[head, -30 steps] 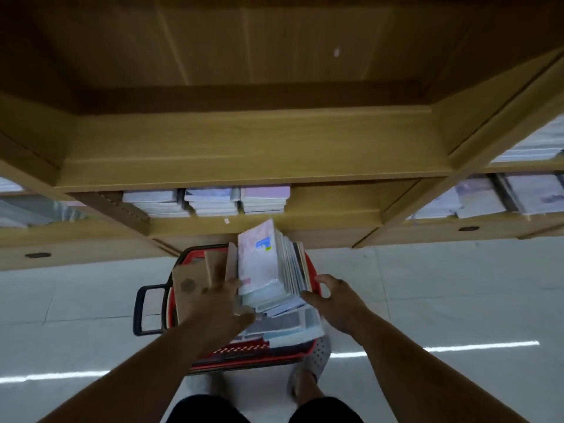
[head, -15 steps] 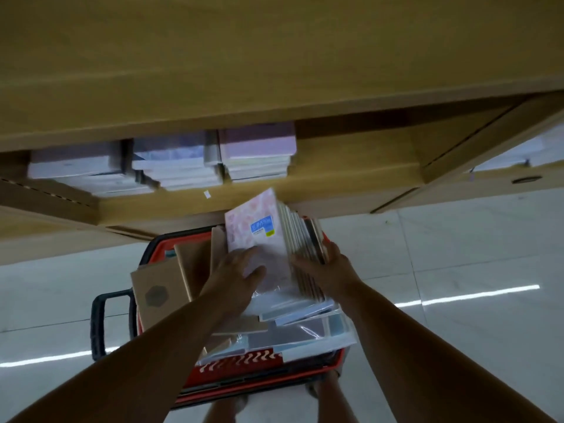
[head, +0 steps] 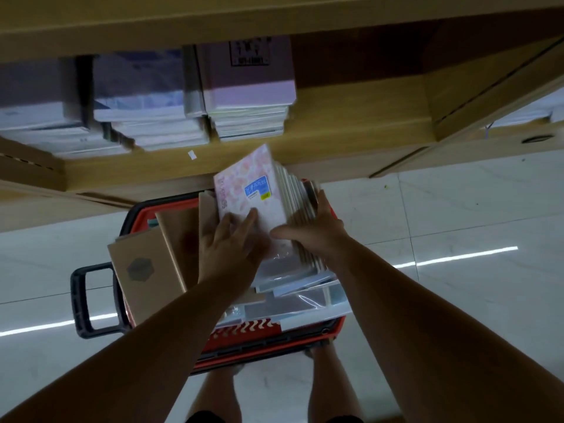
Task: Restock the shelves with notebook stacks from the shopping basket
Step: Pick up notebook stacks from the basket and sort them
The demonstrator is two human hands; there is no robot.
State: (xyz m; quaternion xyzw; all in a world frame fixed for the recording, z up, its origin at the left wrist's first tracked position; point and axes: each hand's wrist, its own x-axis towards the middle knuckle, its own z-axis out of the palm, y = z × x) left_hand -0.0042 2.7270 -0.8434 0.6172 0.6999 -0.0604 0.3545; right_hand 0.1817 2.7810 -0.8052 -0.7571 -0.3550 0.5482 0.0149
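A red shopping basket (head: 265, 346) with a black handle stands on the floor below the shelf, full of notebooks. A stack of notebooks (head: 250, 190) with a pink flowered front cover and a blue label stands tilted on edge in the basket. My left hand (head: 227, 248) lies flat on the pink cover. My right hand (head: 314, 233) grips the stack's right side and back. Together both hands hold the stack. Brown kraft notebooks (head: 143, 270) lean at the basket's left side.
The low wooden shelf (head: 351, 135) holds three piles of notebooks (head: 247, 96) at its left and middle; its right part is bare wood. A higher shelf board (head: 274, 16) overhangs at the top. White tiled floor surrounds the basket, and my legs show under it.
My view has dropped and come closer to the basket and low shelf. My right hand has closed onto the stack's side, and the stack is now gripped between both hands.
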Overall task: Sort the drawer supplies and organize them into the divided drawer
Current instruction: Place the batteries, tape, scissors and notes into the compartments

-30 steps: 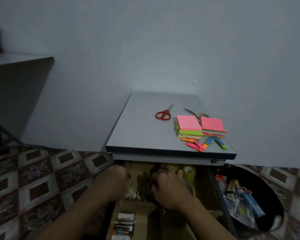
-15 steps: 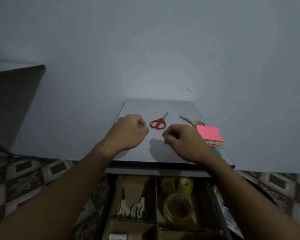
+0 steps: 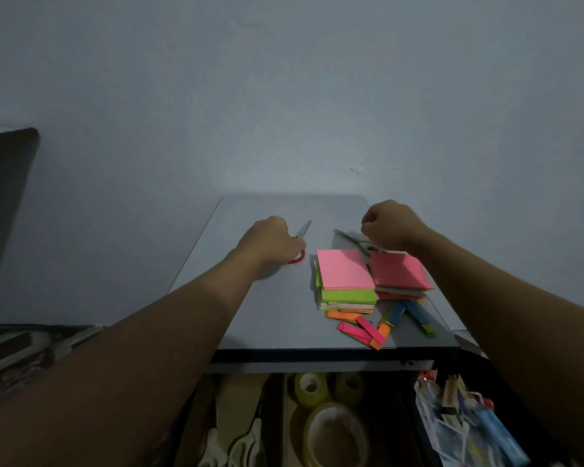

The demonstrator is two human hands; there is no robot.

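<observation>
Scissors are next for sorting: the left hand point(image 3: 270, 242) is covering the red scissors point(image 3: 303, 229) by the handle on the desk point(image 3: 250, 315), its grip hidden, while the right hand point(image 3: 391, 224) is hovering fisted, seemingly empty, over the grey scissors point(image 3: 351, 238). Both pairs are likely awaiting a firm lift into the drawer point(image 3: 276, 409) below. Showing: two scissors, two sticky-note stacks point(image 3: 346, 269), and three tape rolls point(image 3: 334, 433) in the drawer.

Desk point(image 3: 270, 311): pale grey. On the desk: red-handled scissors point(image 3: 303, 230), pink and green sticky notes point(image 3: 346, 274), and pink, orange and blue strips point(image 3: 368, 330).
</observation>
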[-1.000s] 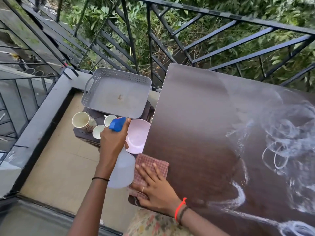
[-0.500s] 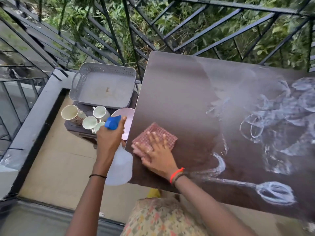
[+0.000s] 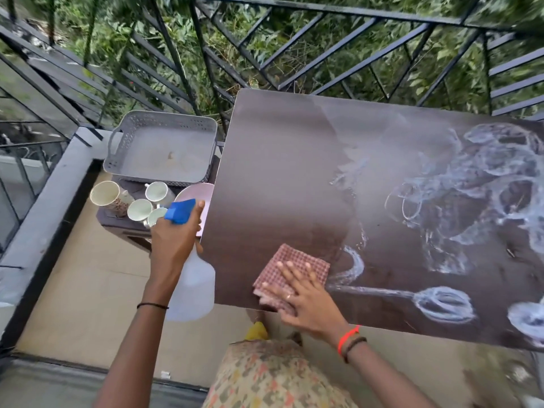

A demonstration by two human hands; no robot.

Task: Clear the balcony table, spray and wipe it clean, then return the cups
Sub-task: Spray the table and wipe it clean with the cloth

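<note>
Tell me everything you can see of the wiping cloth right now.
The cloth is a red-and-white checked fabric, folded into a rough square. It lies flat on the dark brown table near its front edge, just left of the white foamy streaks. The right hand presses on it with fingers spread, covering its near part.

I have one view only, from the camera on my head, looking forward and steeply down, close over the near left corner of the table (image 3: 294, 172). The table fills the middle and right of the frame. The railing (image 3: 323, 48) runs beyond the table's far edge, and the floor (image 3: 88, 290) shows left of the table.
</note>
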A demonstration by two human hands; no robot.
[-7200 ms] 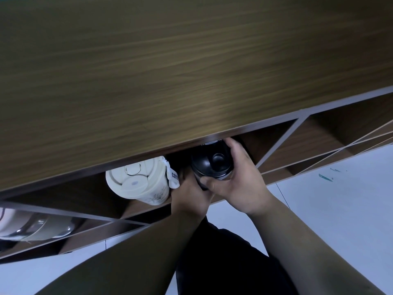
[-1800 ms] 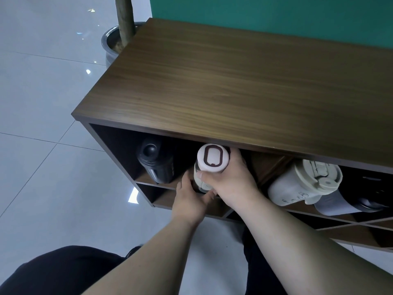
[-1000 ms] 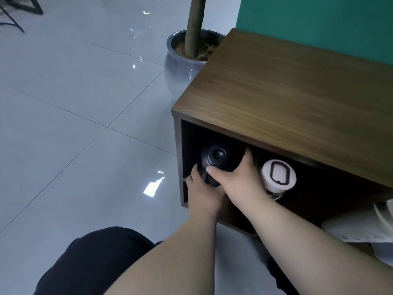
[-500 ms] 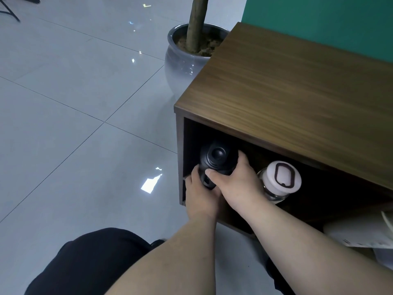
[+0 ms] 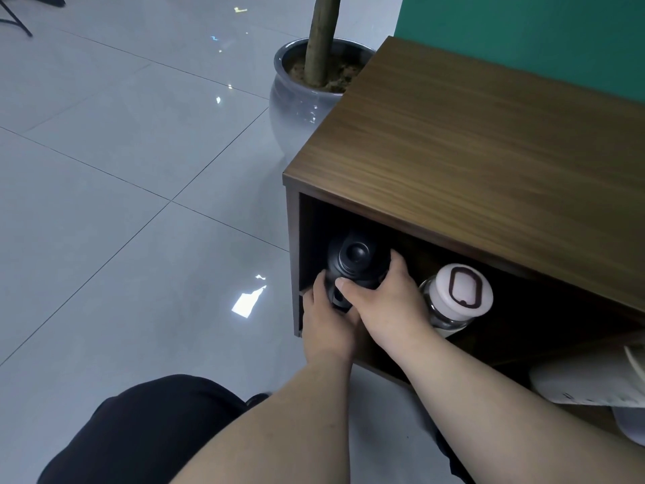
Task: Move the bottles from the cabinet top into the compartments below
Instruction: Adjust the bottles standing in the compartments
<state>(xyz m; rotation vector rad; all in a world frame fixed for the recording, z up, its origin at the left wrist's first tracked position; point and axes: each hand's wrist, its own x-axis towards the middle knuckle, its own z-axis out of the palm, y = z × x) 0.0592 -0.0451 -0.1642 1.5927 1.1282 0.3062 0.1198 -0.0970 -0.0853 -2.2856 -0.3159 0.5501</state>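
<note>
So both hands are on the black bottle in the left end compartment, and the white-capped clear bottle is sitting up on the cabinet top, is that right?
Not quite. The head view shows the white-capped clear bottle inside the compartment, right of the black bottle, not on the cabinet top. The left hand and right hand do hold the black bottle.

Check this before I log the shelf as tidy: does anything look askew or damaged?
No damage or spills show. Both hands grip the black bottle, which leans in the end compartment, and the white-capped bottle beside it leans too.
</note>
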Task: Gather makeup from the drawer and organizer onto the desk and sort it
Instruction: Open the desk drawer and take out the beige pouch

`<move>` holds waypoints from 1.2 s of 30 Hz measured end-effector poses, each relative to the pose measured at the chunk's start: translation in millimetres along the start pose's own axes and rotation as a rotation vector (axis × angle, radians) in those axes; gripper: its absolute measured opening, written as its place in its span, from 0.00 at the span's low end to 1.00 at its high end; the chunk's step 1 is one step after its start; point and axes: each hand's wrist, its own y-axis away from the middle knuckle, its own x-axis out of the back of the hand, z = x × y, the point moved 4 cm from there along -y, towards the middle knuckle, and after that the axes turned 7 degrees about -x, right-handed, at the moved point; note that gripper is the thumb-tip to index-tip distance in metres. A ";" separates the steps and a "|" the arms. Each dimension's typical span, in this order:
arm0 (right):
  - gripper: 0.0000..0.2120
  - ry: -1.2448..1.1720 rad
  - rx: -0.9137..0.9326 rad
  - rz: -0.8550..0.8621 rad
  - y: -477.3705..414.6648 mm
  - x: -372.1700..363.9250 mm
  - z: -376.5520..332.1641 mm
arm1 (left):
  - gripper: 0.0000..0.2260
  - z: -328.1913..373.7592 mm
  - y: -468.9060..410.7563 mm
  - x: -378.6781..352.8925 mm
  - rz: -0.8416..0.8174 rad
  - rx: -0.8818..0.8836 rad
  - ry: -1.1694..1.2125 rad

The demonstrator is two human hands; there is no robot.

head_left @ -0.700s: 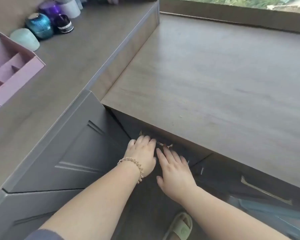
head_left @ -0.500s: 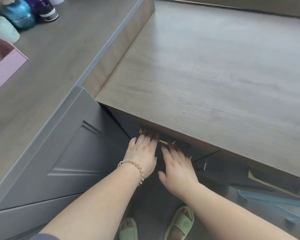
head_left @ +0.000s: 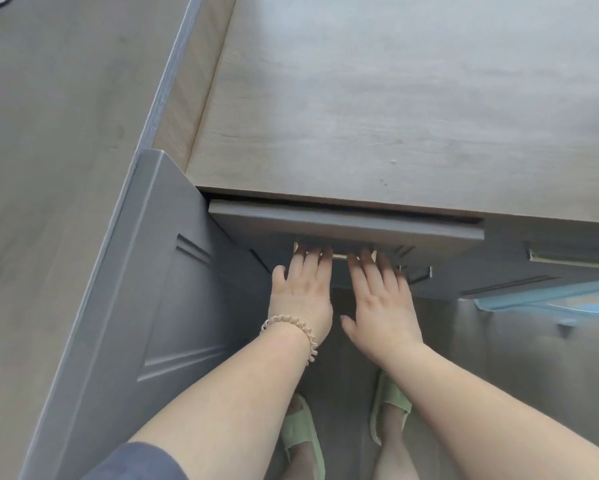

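The grey drawer (head_left: 343, 225) under the wooden desk top (head_left: 395, 98) stands pulled out a little, with a dark gap along its back edge. Its inside is hidden. A gold handle (head_left: 339, 256) runs under the drawer front. My left hand (head_left: 301, 289), with a beaded band at the wrist, has its fingers curled up under the handle. My right hand (head_left: 381, 296) grips the same handle just to the right. No makeup shows in this view.
A taller grey cabinet (head_left: 145, 289) with a panelled door stands to the left, its wooden top (head_left: 66, 116) higher than the desk. A second gold handle (head_left: 573, 259) sits at the right, above a light blue thing (head_left: 547, 299). My feet in green slippers (head_left: 301, 441) stand on the floor.
The drawer has slid out from under the desk top toward me. The view has tilted down, so the pink organizer and jars on the left have left the frame.
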 end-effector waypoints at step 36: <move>0.42 0.083 0.170 0.067 96.0 52.6 23.7 | 0.34 19.8 101.7 51.0 -0.061 -0.031 -0.096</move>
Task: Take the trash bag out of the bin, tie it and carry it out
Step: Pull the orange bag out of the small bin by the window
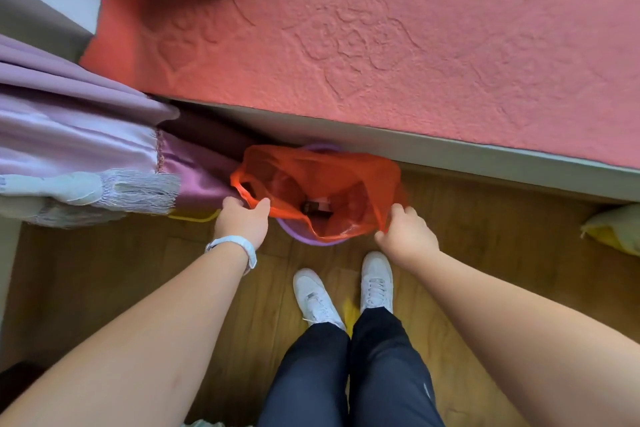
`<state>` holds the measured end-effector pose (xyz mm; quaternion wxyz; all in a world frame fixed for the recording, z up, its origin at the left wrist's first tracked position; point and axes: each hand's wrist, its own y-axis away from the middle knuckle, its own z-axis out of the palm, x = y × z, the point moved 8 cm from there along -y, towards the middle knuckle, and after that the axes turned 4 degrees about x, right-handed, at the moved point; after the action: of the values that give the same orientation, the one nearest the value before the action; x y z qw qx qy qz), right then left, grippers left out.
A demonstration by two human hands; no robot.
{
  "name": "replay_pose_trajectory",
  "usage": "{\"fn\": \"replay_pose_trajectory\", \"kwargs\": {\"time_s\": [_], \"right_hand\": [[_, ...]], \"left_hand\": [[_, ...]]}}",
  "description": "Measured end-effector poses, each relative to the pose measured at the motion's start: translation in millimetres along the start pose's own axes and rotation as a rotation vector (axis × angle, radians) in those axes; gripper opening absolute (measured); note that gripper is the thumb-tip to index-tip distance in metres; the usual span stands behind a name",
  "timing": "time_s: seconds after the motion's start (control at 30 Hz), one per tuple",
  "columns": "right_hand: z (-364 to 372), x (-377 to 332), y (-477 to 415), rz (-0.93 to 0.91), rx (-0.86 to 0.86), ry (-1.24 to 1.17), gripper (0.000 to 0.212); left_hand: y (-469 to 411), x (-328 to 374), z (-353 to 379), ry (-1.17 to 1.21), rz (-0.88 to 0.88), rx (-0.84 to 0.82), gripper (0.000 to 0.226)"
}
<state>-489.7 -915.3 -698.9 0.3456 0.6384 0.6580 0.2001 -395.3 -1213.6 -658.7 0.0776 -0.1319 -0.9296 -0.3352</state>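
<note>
A thin red-orange trash bag point(349, 180) lines a small purple bin point(294, 234) on the wooden floor, right against the bed's edge. The bag's mouth gapes open and some dark and white rubbish lies at its bottom. My left hand point(242, 218), with a white wristband, pinches the bag's left handle loop. On the other side, my right hand point(405, 230) grips the bag's right rim. Most of the bin is hidden by the bag; only its purple rim shows at the front and back.
A bed with a pink-red cover point(381, 45) runs across the top. Lilac curtains with a fringe point(86, 156) hang at the left, close to the bin. A yellow cushion point(616, 229) lies at the right edge. My white shoes point(346, 288) stand just behind the bin.
</note>
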Motion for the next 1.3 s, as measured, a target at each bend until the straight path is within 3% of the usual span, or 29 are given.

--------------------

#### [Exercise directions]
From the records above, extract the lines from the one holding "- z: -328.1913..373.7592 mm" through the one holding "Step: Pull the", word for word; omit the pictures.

#### [Output for this exercise]
  - z: -328.1913..373.7592 mm
  - y: -468.9060..410.7563 mm
  - x: -378.6781..352.8925 mm
  - rz: -0.8416..0.8174 rad
  - rx: -0.8818..0.8836 rad
  - ry: -1.1694..1.2125 rad

The demonstrator is two human hands; there is no robot.

head_left @ -0.700s: 
head_left @ -0.500s: 
head_left @ +0.000s: 

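The grey drawer (head_left: 343, 225) under the wooden desk top (head_left: 395, 98) stands pulled out a little, with a dark gap along its back edge. Its inside is hidden. A gold handle (head_left: 339, 256) runs under the drawer front. My left hand (head_left: 301, 289), with a beaded band at the wrist, has its fingers curled up under the handle. My right hand (head_left: 381, 296) grips the same handle just to the right. No makeup shows in this view.
A taller grey cabinet (head_left: 145, 289) with a panelled door stands to the left, its wooden top (head_left: 66, 116) higher than the desk. A second gold handle (head_left: 573, 259) sits at the right, above a light blue thing (head_left: 547, 299). My feet in green slippers (head_left: 301, 441) stand on the floor.
The drawer has slid out from under the desk top toward me. The view has tilted down, so the pink organizer and jars on the left have left the frame.
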 end-effector waypoints at step 36: <move>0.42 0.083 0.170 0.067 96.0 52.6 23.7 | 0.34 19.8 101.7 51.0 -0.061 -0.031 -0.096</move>
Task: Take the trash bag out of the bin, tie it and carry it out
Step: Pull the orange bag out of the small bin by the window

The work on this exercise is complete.